[Aim of the exercise] The required output is the whole listing below, unchanged.

** Opening Data block block **

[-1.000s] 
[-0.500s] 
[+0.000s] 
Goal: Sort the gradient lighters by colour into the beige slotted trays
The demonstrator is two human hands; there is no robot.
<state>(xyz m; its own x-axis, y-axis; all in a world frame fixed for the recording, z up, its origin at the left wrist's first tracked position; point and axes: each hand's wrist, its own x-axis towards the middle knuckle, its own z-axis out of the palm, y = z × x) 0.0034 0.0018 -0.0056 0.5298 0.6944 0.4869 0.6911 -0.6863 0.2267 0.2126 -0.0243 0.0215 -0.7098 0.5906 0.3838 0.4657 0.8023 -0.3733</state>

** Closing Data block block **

[Completed exercise]
[-1.000s] 
[-0.500s] 
[+0.000s] 
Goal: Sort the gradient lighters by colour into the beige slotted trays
The demonstrator is two human hands; there is no robot.
<state>(xyz m; its own x-axis, y-axis; all in a world frame fixed for the recording, z up, its origin at the left wrist's first tracked position; point and axes: each hand's wrist, its own x-axis towards the middle knuckle, its own z-axis out of the palm, y = z × x) 0.0034 0.0018 -0.0056 0.5298 0.6944 0.4869 0.6911 -0.6863 0.2267 0.2126 -0.0243 0.0215 -0.7098 0.5906 0.3838 0.4657 0.8023 -0.3733</state>

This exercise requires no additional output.